* _Assignment_:
Whenever the word "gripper" shows up in a line of the data, copy that line.

# # #

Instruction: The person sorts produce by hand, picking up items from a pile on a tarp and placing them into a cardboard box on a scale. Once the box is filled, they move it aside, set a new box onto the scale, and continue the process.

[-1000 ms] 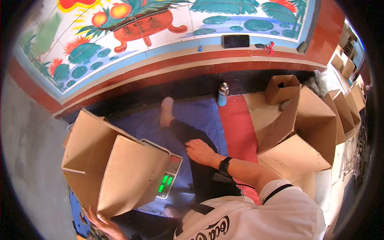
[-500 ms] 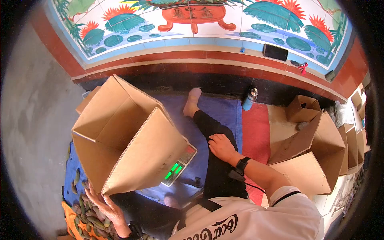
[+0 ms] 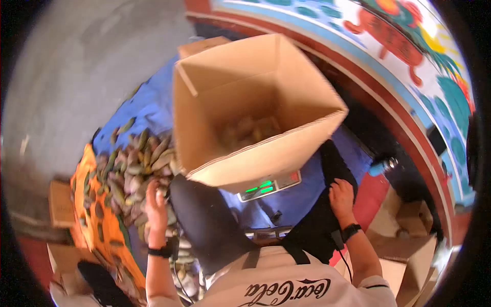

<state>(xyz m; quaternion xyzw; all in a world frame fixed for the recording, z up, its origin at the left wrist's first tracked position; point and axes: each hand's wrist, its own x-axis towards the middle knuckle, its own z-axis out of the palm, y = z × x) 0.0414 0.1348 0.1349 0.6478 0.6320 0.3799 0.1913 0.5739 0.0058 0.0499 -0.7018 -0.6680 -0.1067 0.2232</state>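
Note:
A large open cardboard box point(image 3: 255, 158) stands on a scale point(image 3: 271, 188) with lit green digits; blurred pieces lie at its bottom. Beside the box, over a heap of green and purplish vegetables point(image 3: 135, 169), is my left hand point(image 3: 155, 204), its fingers partly spread; a small pale spot shows at the fingertips, too blurred to name. My right hand point(image 3: 341, 195) rests on my right knee, fingers apart and nothing in them. Both wrists carry black bands.
Blue cloth point(image 3: 153, 102) and orange cloth point(image 3: 97, 220) lie under the heap. A blue bottle point(image 3: 382, 167) stands near the tiled wall point(image 3: 388, 77). Smaller boxes point(image 3: 62, 203) are at the left; other boxes point(image 3: 414, 217) are at the lower right.
The view has turned left, bringing the vegetable heap and the box's inside into sight. My left hand has come away from the box's edge to the heap. My right hand stays on the knee.

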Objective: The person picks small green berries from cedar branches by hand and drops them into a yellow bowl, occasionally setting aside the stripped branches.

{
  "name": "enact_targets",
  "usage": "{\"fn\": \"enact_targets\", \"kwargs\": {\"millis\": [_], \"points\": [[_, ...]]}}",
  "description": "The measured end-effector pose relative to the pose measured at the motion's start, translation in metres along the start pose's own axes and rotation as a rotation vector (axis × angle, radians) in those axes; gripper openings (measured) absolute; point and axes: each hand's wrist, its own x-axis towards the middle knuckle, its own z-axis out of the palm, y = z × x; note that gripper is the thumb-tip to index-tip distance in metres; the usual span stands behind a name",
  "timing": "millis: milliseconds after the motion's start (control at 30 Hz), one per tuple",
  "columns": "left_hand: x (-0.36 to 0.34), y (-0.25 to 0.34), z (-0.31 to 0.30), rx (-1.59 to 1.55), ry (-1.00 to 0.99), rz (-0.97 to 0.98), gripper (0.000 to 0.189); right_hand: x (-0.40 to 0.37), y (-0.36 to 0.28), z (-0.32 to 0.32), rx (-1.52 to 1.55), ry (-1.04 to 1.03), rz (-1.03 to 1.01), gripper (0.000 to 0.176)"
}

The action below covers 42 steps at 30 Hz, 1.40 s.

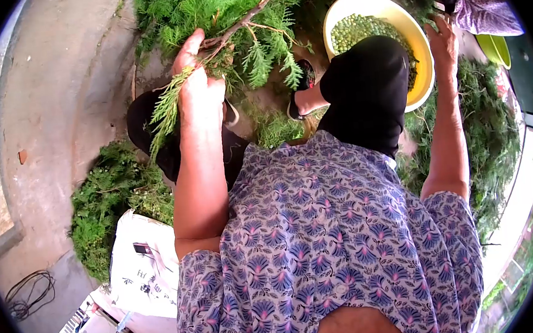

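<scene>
My left hand (199,87) is closed around the woody stem of a leafy conifer branch (245,21). The branch slants up to the right, with flat feathery sprigs hanging from it. A yellowish sprig (171,108) droops below the wrist. My right hand (444,43) is beside the outer right rim of a yellow basin (421,85), fingers stretched forward and slightly apart, nothing visible in them. Small round green cones (362,29) lie in the basin. My right knee covers part of the basin.
Cut greenery (170,14) is heaped ahead, with more piles at the left (110,204) and right (485,124). A white sack (147,282) bears a small dark object. A coiled cable (32,294) lies at the left. Another person's patterned sleeve (485,5) and a green basin (494,50) are at upper right.
</scene>
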Motion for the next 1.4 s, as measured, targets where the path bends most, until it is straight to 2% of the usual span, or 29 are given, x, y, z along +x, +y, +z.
{"fn": "enact_targets", "kwargs": {"millis": [33,67,100,133,167,200,233,267,300,367,400,433,467,500,533,567,600,633,667,733,767,833,1000,1100,1200,1233,1300,1367,1400], "points": [[0.006,-0.001,-0.003,0.046,-0.024,-0.012,0.026,-0.004,-0.022,0.002,-0.056,0.058,-0.063,0.036],[0.007,-0.002,0.003,0.056,0.035,-0.016,0.027,-0.015,-0.072,-0.004,0.191,0.04,0.003,0.029],[0.025,-0.011,-0.018,0.063,0.016,0.036,0.025,-0.021,-0.102,-0.003,0.191,0.062,-0.08,0.023],[0.033,-0.015,-0.02,0.153,0.061,0.022,0.024,-0.029,-0.136,-0.001,0.279,0.184,-0.3,0.023],[0.037,-0.017,-0.019,0.242,0.103,0.01,0.023,-0.038,-0.167,0.002,0.404,0.207,-0.376,0.028],[0.031,-0.017,-0.006,0.359,0.182,-0.019,0.027,-0.05,-0.199,-0.006,0.318,0.072,-0.44,0.026],[0.023,-0.017,0.006,0.378,0.215,-0.024,0.035,-0.063,-0.231,-0.005,0.211,-0.043,-0.464,0.032],[0.015,-0.015,0.014,0.383,0.14,-0.027,0.038,-0.061,-0.24,0.004,0.148,-0.005,-0.777,0.036],[0.011,-0.014,0.016,0.386,0.07,-0.032,0.041,-0.066,-0.254,0.014,0.024,-0.036,-0.835,0.043],[0.015,-0.019,0.007,0.469,0.035,-0.054,0.047,-0.072,-0.263,0.041,-0.158,-0.074,-0.902,0.037],[0.018,-0.021,0.004,0.553,-0.008,-0.067,0.052,-0.072,-0.262,0.049,-0.167,-0.231,-0.905,0.036],[0.016,-0.018,0.009,0.543,-0.008,-0.067,0.052,-0.07,-0.262,0.056,-0.178,-0.385,-0.904,0.036],[0.011,-0.016,0.016,0.564,0.093,-0.104,0.054,-0.068,-0.262,0.062,-0.181,-0.543,-0.807,0.031],[0.009,-0.016,0.02,0.585,0.192,-0.143,0.056,-0.065,-0.258,0.067,-0.191,-0.547,-0.807,0.031],[0.021,-0.025,0.002,0.529,0.121,-0.164,0.07,-0.058,-0.252,0.071,-0.022,-0.519,-0.698,0.029],[0.023,-0.028,0.003,0.514,0.143,-0.251,0.067,-0.052,-0.245,0.076,0.145,-0.483,-0.585,0.027],[0.02,-0.025,-0.002,0.458,0.052,-0.196,0.062,-0.049,-0.236,0.083,0.338,-0.394,-0.482,0.024],[0.006,-0.015,0.005,0.405,-0.042,-0.143,0.056,-0.045,-0.228,0.087,0.323,-0.383,-0.477,0.024],[0.009,-0.018,-0.001,0.41,-0.006,-0.104,0.043,-0.039,-0.221,0.089,0.418,-0.438,-0.393,0.025],[0.003,-0.023,-0.012,0.348,-0.011,-0.039,0.036,-0.033,-0.209,0.093,0.557,-0.507,-0.294,0.03],[0.001,-0.03,-0.009,0.354,0.017,0.0,0.033,-0.028,-0.204,0.087,0.648,-0.656,-0.068,0.03],[-0.006,-0.032,-0.012,0.373,0.013,0.005,0.031,-0.024,-0.206,0.078,0.737,-0.828,0.194,0.03],[-0.018,-0.034,-0.014,0.375,0.059,0.055,0.02,-0.022,-0.202,0.068,0.771,-0.838,0.207,0.031],[-0.02,-0.032,-0.013,0.362,0.076,0.183,0.016,-0.025,-0.196,0.067,0.851,-0.803,0.157,0.029],[-0.018,-0.026,-0.004,0.394,0.054,0.324,0.016,-0.029,-0.19,0.066,0.876,-0.873,0.162,0.028],[-0.018,-0.024,0.004,0.428,0.064,0.374,0.017,-0.032,-0.188,0.07,0.902,-0.85,0.078,0.028],[-0.013,-0.019,0.012,0.517,0.0,0.391,0.017,-0.038,-0.184,0.07,0.916,-0.879,0.092,0.028],[-0.013,-0.008,0.028,0.439,-0.065,0.144,0.016,-0.04,-0.189,0.07,0.877,-0.948,0.166,0.025],[-0.01,-0.004,0.035,0.45,-0.072,0.051,0.019,-0.044,-0.183,0.078,0.869,-0.879,-0.046,0.026]]}}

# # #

* _The completed task_:
  "description": "The measured end-effector pose relative to the pose measured at the motion's start, translation in metres along the start pose's own axes and rotation as a rotation vector (axis × angle, radians) in those axes; gripper openings (measured) absolute; point and axes: each hand's wrist, its own x-axis towards the middle knuckle, its own z-axis out of the palm, y = z × x; note that gripper is the thumb-tip to index-tip distance in metres; the usual span stands behind a name",
  "columns": "left_hand: x (-0.36 to 0.34), y (-0.25 to 0.34), z (-0.31 to 0.30), rx (-1.59 to 1.55), ry (-1.00 to 0.99), rz (-0.97 to 0.98), gripper (0.000 to 0.189); right_hand: x (-0.40 to 0.37), y (-0.36 to 0.28), z (-0.32 to 0.32), rx (-1.52 to 1.55), ry (-1.04 to 1.03), rz (-1.03 to 1.01), gripper (0.000 to 0.176)"

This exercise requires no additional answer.